» **Required action**: Of the lines below, write out exactly those from the line with "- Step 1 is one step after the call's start" through the line with "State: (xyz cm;", both included, and skip the rest.
:: Supplied data ::
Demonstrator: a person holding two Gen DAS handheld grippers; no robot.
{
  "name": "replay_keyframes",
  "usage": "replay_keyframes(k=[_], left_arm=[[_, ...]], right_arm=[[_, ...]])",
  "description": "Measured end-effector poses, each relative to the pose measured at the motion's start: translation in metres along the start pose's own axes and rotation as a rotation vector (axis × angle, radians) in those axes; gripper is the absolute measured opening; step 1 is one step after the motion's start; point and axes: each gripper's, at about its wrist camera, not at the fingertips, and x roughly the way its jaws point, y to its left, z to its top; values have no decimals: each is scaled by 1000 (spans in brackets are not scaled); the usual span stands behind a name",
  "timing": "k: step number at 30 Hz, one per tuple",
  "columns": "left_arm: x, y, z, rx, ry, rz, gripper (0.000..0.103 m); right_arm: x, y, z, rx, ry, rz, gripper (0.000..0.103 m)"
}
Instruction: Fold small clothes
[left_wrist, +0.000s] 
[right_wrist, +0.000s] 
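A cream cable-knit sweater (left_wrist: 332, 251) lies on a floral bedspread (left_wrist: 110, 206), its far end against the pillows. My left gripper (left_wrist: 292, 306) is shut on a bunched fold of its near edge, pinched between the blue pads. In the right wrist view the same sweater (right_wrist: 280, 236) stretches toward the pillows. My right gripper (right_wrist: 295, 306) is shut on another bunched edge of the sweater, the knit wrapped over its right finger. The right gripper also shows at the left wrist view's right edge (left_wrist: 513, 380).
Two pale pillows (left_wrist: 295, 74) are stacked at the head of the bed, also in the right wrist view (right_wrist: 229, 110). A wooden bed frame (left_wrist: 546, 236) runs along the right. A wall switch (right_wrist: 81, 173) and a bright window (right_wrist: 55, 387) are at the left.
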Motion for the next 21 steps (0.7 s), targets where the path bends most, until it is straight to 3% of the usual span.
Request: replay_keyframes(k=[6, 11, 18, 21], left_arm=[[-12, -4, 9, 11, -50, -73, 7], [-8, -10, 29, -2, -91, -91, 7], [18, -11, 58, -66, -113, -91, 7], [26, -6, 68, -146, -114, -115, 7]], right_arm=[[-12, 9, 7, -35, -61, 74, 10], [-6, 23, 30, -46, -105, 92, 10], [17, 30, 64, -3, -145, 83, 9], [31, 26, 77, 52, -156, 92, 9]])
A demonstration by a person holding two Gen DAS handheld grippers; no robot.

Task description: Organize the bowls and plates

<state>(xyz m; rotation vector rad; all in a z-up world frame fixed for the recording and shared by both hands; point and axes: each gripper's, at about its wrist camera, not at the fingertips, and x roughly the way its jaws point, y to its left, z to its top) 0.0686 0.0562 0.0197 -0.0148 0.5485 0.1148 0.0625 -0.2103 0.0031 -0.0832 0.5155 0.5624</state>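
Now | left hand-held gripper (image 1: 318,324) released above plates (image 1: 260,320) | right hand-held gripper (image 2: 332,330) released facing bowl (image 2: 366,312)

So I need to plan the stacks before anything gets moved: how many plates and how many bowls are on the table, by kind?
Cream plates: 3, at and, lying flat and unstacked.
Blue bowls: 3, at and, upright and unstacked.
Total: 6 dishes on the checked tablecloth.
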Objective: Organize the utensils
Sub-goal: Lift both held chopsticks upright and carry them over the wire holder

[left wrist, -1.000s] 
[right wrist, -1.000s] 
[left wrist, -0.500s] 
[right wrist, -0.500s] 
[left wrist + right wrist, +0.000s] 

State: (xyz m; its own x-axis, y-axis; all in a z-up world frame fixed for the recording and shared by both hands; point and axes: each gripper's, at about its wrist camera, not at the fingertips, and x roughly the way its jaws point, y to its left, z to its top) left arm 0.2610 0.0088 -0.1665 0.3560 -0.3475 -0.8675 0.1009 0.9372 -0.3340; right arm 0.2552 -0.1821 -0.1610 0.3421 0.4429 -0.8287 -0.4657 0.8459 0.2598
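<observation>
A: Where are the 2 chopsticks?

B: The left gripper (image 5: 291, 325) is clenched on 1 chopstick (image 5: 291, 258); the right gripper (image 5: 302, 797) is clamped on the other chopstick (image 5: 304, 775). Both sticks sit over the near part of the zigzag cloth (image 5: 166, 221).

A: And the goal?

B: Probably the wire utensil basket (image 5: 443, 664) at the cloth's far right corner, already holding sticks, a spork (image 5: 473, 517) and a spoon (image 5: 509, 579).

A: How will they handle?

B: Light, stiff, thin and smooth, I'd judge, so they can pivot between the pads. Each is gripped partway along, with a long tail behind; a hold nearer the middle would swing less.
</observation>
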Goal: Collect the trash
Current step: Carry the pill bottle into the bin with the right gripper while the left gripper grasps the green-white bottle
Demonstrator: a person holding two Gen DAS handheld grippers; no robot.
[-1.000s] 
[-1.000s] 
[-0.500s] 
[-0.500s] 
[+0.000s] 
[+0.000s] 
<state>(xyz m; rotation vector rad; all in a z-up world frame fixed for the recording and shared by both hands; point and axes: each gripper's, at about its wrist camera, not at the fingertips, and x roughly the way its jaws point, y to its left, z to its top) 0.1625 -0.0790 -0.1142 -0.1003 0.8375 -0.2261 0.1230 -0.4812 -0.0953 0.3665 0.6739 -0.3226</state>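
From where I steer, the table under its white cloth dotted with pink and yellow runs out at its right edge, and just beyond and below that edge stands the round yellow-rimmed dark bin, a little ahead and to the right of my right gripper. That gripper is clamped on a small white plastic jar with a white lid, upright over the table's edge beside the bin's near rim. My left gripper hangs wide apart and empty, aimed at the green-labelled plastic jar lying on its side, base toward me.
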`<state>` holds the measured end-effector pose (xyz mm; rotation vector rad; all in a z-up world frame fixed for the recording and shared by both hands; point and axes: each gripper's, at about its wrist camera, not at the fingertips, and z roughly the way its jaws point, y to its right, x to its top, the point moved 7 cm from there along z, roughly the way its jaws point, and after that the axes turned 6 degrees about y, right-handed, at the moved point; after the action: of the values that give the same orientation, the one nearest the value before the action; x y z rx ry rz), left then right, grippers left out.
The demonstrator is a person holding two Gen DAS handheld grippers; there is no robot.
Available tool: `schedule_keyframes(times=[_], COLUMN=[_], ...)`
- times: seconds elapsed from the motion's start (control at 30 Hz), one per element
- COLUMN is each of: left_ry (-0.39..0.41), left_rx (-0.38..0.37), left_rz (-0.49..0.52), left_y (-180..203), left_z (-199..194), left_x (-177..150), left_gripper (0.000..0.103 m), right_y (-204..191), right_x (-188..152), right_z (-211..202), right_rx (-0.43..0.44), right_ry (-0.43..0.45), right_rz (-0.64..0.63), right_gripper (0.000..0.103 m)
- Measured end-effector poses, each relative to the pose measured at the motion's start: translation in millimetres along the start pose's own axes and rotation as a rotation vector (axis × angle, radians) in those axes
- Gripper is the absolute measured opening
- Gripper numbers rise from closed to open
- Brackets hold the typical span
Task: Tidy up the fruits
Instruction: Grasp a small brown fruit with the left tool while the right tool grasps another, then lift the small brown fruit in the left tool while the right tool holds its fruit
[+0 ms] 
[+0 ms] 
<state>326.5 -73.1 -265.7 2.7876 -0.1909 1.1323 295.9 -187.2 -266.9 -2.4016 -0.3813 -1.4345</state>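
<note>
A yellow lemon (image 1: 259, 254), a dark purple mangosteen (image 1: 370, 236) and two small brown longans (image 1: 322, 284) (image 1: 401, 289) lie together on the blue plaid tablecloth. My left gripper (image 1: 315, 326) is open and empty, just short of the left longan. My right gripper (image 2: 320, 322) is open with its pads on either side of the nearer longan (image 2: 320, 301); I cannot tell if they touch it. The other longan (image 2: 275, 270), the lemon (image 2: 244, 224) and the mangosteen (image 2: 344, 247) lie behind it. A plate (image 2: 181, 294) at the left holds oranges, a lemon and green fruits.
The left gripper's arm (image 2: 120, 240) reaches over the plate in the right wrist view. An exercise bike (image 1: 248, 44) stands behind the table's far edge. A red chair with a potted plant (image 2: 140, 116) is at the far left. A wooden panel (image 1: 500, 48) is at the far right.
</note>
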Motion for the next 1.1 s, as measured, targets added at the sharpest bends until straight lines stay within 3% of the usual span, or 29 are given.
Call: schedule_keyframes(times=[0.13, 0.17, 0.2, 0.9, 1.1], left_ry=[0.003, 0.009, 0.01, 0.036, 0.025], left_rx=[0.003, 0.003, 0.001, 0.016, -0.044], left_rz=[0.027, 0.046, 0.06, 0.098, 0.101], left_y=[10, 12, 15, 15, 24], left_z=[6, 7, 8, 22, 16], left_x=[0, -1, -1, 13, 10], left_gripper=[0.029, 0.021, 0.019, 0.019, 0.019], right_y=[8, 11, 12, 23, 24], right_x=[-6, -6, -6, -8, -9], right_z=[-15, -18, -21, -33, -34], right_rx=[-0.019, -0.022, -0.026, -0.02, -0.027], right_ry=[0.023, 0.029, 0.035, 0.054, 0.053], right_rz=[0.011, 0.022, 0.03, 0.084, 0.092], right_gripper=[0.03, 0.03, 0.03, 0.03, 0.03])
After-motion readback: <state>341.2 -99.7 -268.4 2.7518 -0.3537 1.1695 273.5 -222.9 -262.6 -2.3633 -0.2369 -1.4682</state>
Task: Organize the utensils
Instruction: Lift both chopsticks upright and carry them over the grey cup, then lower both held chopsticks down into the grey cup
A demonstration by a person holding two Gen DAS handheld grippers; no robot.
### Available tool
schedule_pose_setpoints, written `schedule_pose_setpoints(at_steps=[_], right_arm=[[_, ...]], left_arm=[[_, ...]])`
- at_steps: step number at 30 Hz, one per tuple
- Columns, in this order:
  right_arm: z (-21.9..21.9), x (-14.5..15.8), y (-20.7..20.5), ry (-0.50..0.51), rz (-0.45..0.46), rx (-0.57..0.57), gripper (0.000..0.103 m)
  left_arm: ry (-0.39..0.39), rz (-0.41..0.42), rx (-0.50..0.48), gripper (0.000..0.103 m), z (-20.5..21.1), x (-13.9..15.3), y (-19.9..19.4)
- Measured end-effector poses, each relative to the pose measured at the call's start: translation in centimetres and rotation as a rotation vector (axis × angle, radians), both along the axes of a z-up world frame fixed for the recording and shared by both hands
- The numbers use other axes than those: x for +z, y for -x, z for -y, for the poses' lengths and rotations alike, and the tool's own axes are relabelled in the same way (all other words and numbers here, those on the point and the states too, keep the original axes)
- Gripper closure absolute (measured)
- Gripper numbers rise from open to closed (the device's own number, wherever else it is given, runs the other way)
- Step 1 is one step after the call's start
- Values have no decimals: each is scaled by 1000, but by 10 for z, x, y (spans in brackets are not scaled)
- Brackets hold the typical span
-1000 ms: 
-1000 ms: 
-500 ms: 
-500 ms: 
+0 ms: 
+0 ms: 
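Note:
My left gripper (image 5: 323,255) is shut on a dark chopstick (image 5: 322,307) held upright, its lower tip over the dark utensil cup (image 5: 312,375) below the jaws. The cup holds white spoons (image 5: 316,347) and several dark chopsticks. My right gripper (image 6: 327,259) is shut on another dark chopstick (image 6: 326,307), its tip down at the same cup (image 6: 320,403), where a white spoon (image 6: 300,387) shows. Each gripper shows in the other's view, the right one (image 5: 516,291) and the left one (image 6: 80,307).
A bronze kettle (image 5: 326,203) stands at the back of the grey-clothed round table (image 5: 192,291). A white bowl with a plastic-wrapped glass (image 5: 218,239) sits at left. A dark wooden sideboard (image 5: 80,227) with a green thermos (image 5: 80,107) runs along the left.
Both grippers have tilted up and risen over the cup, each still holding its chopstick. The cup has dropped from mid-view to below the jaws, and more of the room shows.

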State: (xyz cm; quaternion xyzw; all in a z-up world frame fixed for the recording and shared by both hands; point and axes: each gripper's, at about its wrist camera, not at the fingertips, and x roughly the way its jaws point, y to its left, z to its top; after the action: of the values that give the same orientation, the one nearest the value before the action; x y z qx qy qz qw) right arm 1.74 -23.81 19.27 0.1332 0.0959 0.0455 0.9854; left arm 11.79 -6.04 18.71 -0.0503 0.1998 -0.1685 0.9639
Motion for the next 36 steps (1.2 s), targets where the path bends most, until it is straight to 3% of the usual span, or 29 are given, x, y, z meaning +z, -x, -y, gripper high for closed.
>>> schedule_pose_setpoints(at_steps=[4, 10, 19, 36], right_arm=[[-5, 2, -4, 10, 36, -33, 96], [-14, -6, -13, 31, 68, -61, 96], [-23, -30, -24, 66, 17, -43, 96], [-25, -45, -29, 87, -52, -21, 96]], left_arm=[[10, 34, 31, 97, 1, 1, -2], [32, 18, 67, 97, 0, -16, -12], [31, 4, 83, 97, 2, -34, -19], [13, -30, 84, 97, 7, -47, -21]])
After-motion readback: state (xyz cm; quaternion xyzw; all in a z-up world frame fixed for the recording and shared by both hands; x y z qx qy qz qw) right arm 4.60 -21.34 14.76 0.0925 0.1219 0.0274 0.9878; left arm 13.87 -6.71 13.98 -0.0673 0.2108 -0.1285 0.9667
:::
» **Completed task**:
- Step 1 is one step after the call's start
- Values have no decimals: each is scaled by 1000, but by 10 for z, x, y (spans in brackets are not scaled)
- Brackets hold the typical span
-1000 ms: 
-1000 ms: 
-500 ms: 
-500 ms: 
+0 ms: 
+0 ms: 
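Note:
My left gripper (image 5: 323,255) is shut on a dark chopstick (image 5: 322,307) held upright, its lower tip over the dark utensil cup (image 5: 312,375) below the jaws. The cup holds white spoons (image 5: 316,347) and several dark chopsticks. My right gripper (image 6: 327,259) is shut on another dark chopstick (image 6: 326,307), its tip down at the same cup (image 6: 320,403), where a white spoon (image 6: 300,387) shows. Each gripper shows in the other's view, the right one (image 5: 516,291) and the left one (image 6: 80,307).
A bronze kettle (image 5: 326,203) stands at the back of the grey-clothed round table (image 5: 192,291). A white bowl with a plastic-wrapped glass (image 5: 218,239) sits at left. A dark wooden sideboard (image 5: 80,227) with a green thermos (image 5: 80,107) runs along the left.
Both grippers have tilted up and risen over the cup, each still holding its chopstick. The cup has dropped from mid-view to below the jaws, and more of the room shows.
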
State: (xyz cm; quaternion xyzw; all in a z-up world frame fixed for the recording and shared by both hands; point and axes: each gripper's, at about its wrist camera, not at the fingertips, and x roughly the way its jaws point, y to its left, z to its top; after the action: of the values that give the same orientation, the one nearest the value before the action; x y z qx qy qz qw) right arm 1.74 -23.81 19.27 0.1332 0.0959 0.0455 0.9854; left arm 11.79 -6.04 18.71 -0.0503 0.1998 -0.1685 0.9639

Response complete; there is no more output.